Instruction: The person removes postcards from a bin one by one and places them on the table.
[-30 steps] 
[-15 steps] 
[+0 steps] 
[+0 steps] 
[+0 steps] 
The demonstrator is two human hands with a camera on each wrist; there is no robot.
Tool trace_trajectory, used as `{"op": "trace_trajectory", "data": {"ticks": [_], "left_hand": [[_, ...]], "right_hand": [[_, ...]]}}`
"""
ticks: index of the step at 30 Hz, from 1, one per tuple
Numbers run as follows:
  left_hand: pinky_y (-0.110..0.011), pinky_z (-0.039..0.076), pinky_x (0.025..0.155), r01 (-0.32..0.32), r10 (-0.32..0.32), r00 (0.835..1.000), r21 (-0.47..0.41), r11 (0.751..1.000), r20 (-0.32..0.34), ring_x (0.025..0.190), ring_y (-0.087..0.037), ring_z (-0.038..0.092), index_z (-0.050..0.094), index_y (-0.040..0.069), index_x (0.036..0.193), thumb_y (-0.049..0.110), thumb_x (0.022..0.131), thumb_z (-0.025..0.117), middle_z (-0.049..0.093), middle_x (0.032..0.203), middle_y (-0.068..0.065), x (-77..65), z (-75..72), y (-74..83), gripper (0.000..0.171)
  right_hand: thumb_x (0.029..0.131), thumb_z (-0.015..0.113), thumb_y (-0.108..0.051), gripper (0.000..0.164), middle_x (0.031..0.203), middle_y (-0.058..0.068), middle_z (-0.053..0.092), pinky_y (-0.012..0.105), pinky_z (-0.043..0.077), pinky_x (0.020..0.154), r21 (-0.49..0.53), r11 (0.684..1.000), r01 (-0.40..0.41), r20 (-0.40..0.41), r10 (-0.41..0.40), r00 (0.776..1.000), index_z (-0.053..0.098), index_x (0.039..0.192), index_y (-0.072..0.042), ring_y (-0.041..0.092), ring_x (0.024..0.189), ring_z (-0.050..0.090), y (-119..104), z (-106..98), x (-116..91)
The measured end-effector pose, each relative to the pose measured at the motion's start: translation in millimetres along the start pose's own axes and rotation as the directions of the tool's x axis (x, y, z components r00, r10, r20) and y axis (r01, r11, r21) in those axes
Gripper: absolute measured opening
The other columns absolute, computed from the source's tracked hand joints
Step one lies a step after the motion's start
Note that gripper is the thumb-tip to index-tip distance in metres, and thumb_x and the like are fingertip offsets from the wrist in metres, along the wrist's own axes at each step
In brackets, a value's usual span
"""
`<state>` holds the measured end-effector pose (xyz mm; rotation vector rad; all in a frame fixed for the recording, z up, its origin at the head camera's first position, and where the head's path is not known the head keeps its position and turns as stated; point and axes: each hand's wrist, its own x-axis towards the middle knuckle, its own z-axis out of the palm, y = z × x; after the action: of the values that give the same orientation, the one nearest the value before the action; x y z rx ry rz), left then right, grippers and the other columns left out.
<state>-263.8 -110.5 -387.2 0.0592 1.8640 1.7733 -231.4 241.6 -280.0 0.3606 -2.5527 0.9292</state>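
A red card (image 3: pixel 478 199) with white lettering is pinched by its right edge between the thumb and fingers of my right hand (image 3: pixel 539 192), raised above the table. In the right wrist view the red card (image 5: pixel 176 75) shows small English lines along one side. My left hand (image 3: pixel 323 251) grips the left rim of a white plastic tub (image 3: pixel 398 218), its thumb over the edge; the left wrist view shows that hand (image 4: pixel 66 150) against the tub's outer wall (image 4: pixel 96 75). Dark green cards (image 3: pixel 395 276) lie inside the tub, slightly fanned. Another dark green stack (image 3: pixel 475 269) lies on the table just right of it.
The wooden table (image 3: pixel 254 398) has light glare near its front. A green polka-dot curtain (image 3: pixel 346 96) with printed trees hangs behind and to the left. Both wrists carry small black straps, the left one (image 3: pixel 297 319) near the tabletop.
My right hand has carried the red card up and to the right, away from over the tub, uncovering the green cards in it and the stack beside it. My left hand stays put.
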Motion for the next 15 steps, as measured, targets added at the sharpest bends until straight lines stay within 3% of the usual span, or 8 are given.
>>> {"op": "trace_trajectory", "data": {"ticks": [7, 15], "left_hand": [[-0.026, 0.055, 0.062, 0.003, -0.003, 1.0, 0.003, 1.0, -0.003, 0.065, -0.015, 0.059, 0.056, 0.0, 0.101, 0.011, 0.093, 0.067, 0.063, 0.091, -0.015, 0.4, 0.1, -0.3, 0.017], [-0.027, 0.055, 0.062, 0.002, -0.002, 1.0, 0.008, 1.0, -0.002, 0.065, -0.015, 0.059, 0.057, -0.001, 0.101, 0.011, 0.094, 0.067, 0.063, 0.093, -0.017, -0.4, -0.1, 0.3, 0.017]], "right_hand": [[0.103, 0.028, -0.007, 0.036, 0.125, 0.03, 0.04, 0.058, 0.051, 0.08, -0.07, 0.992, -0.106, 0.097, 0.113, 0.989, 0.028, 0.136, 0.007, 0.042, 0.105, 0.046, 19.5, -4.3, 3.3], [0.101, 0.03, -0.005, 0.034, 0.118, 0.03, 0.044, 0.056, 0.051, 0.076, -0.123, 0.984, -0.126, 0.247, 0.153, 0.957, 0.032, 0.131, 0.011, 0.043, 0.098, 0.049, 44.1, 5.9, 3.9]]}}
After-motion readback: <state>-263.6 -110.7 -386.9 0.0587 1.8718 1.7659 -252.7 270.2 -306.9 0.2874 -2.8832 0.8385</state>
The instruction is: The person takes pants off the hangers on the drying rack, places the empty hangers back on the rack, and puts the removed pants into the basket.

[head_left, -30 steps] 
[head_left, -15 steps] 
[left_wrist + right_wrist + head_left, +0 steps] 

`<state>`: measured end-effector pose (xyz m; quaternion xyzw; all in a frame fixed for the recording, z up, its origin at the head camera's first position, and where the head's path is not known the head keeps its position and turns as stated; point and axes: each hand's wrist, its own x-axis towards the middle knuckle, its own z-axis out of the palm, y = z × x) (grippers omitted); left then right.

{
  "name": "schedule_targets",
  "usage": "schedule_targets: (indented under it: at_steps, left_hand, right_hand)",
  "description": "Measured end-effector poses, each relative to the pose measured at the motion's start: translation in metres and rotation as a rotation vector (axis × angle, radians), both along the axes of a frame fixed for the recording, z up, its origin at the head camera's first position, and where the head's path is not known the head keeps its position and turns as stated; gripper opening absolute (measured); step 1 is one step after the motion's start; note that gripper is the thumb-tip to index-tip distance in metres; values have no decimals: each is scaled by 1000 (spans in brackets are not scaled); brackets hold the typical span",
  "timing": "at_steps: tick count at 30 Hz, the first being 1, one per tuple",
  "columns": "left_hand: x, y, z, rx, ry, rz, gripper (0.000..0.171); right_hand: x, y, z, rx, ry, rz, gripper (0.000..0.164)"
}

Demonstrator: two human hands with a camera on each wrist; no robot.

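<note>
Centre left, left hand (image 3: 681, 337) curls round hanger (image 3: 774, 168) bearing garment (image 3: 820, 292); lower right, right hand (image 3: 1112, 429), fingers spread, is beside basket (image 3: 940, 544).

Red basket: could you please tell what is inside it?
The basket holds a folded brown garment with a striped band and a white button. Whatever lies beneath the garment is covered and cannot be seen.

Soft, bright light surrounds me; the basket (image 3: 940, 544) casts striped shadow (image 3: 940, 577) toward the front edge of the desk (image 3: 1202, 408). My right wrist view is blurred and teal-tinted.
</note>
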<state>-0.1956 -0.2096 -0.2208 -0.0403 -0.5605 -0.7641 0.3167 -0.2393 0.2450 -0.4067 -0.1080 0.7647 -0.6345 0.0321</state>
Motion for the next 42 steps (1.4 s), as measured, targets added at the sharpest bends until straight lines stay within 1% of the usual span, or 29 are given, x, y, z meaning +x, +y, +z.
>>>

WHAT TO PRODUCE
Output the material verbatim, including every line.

SOLUTION TO THIS EXERCISE
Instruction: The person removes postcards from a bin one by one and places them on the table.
[-30 steps] 
[-15 steps] 
[+0 steps] 
[+0 steps] 
[+0 steps] 
The demonstrator is two human hands with a camera on each wrist; there is no robot.
Tool trace_trajectory, used as `{"op": "trace_trajectory", "data": {"ticks": [_], "left_hand": [[_, ...]], "right_hand": [[_, ...]]}}`
"""
ticks: index of the step at 30 Hz, from 1, one per tuple
Numbers run as follows:
  left_hand: pinky_y (-0.110..0.011), pinky_z (-0.039..0.076), pinky_x (0.025..0.155), r01 (-0.32..0.32), r10 (-0.32..0.32), r00 (0.835..1.000), r21 (-0.47..0.41), r11 (0.751..1.000), r20 (-0.32..0.34), ring_x (0.025..0.190), ring_y (-0.087..0.037), ring_z (-0.038..0.092), index_z (-0.050..0.094), index_y (-0.040..0.069), index_x (0.036..0.193), thumb_y (-0.049..0.110), thumb_x (0.022..0.131), thumb_z (-0.025..0.117), middle_z (-0.049..0.093), middle_x (0.032..0.203), middle_y (-0.068..0.065), x (-77..65), z (-75..72), y (-74..83), gripper (0.000..0.171)
  right_hand: thumb_x (0.029..0.131), thumb_z (-0.015..0.113), thumb_y (-0.108..0.051), gripper (0.000..0.164), middle_x (0.031..0.203), middle_y (-0.058..0.068), middle_z (-0.053..0.092), pinky_y (-0.012..0.105), pinky_z (-0.043..0.077), pinky_x (0.020..0.154), r21 (-0.49..0.53), r11 (0.684..1.000), r01 (-0.40..0.41), r20 (-0.40..0.41), r10 (-0.41..0.40), r00 (0.776..1.000), index_z (-0.053..0.098), index_x (0.039..0.192), index_y (-0.072..0.042), ring_y (-0.041..0.092), ring_x (0.024..0.189), ring_z (-0.050..0.090), y (-119..104), z (-106..98), x (-116..91)
The measured end-effector pose, each relative to the pose measured at the motion's start: translation in millimetres along the start pose's own axes and rotation as the directions of the tool's x axis (x, y, z components r00, r10, r20) and y axis (r01, r11, r21) in those axes
Gripper: absolute measured opening
The other columns absolute, computed from the source's tracked hand joints
Step one lies a step after the motion's start
Note that gripper is the thumb-tip to index-tip distance in metres, and thumb_x and the like are fingertip offsets from the wrist in metres, along the wrist's own axes at each step
In brackets, a value's usual span
"""
`<state>` holds the measured end-effector pose (xyz mm; rotation vector rad; all in a frame fixed for the recording, z up, its origin at the head camera's first position, and where the head's path is not known the head keeps its position and turns as stated; point and axes: each hand's wrist, its own x-axis towards the middle knuckle, its own z-axis out of the palm, y = z × x; after the action: of the values that give the same orientation, the one nearest the value before the action; x y z rx ry rz), left then right, grippers and the other columns left out.
<state>-263.8 -110.5 -387.2 0.0592 1.8640 1.7733 -231.4 241.6 -280.0 0.3606 -2.5527 0.9292</state>
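A red card (image 3: pixel 478 199) with white lettering is pinched by its right edge between the thumb and fingers of my right hand (image 3: pixel 539 192), raised above the table. In the right wrist view the red card (image 5: pixel 176 75) shows small English lines along one side. My left hand (image 3: pixel 323 251) grips the left rim of a white plastic tub (image 3: pixel 398 218), its thumb over the edge; the left wrist view shows that hand (image 4: pixel 66 150) against the tub's outer wall (image 4: pixel 96 75). Dark green cards (image 3: pixel 395 276) lie inside the tub, slightly fanned. Another dark green stack (image 3: pixel 475 269) lies on the table just right of it.
The wooden table (image 3: pixel 254 398) has light glare near its front. A green polka-dot curtain (image 3: pixel 346 96) with printed trees hangs behind and to the left. Both wrists carry small black straps, the left one (image 3: pixel 297 319) near the tabletop.
My right hand has carried the red card up and to the right, away from over the tub, uncovering the green cards in it and the stack beside it. My left hand stays put.
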Motion for the next 15 steps, as measured, targets added at the sharpest bends until straight lines stay within 3% of the usual span, or 8 are given.
>>> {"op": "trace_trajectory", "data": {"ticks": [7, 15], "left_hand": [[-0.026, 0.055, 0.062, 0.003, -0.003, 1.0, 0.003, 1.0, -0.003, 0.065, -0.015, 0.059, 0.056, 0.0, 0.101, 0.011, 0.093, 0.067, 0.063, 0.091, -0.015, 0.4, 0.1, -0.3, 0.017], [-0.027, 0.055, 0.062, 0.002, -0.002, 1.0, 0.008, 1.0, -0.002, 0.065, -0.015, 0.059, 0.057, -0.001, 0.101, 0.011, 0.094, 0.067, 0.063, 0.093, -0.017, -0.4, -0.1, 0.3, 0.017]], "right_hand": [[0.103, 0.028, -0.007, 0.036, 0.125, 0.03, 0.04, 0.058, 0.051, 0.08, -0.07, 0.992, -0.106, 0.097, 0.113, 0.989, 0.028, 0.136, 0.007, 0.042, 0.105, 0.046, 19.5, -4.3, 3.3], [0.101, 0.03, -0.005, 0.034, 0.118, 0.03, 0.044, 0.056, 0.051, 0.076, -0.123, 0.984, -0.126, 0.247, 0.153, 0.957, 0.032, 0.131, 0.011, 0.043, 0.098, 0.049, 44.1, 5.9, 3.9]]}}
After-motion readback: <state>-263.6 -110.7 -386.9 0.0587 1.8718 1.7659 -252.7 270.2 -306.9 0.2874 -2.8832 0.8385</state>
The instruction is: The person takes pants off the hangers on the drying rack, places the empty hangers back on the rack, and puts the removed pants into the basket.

[head_left, -30 steps] 
[head_left, -15 steps] 
[left_wrist + right_wrist + head_left, +0 steps] 

`<state>`: measured end-effector pose (xyz m; quaternion xyzw; all in a frame fixed for the recording, z up, its origin at the head camera's first position, and where the head's path is not known the head keeps its position and turns as stated; point and axes: each hand's wrist, its own x-axis towards the middle knuckle, its own z-axis out of the palm, y = z × x) (grippers omitted); left then right.

{
  "name": "schedule_targets",
  "usage": "schedule_targets: (indented under it: at_steps, left_hand, right_hand)",
  "description": "Measured end-effector poses, each relative to the pose measured at the motion's start: translation in metres and rotation as a rotation vector (axis × angle, radians), both along the axes of a frame fixed for the recording, z up, its origin at the head camera's first position, and where the head's path is not known the head keeps its position and turns as stated; gripper opening absolute (measured); step 1 is one step after the motion's start; note that gripper is the thumb-tip to index-tip distance in metres; values have no decimals: each is scaled by 1000 (spans in brackets are not scaled); brackets hold the typical span",
  "timing": "at_steps: tick count at 30 Hz, the first being 1, one per tuple",
  "columns": "left_hand: x, y, z, rx, ry, rz, gripper (0.000..0.171); right_hand: x, y, z, rx, ry, rz, gripper (0.000..0.164)"
}

Demonstrator: two human hands with a camera on each wrist; no robot.

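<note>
Centre left, left hand (image 3: 681, 337) curls round hanger (image 3: 774, 168) bearing garment (image 3: 820, 292); lower right, right hand (image 3: 1112, 429), fingers spread, is beside basket (image 3: 940, 544).

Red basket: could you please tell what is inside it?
The basket holds a folded brown garment with a striped band and a white button. Whatever lies beneath the garment is covered and cannot be seen.

Soft, bright light surrounds me; the basket (image 3: 940, 544) casts striped shadow (image 3: 940, 577) toward the front edge of the desk (image 3: 1202, 408). My right wrist view is blurred and teal-tinted.
</note>
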<state>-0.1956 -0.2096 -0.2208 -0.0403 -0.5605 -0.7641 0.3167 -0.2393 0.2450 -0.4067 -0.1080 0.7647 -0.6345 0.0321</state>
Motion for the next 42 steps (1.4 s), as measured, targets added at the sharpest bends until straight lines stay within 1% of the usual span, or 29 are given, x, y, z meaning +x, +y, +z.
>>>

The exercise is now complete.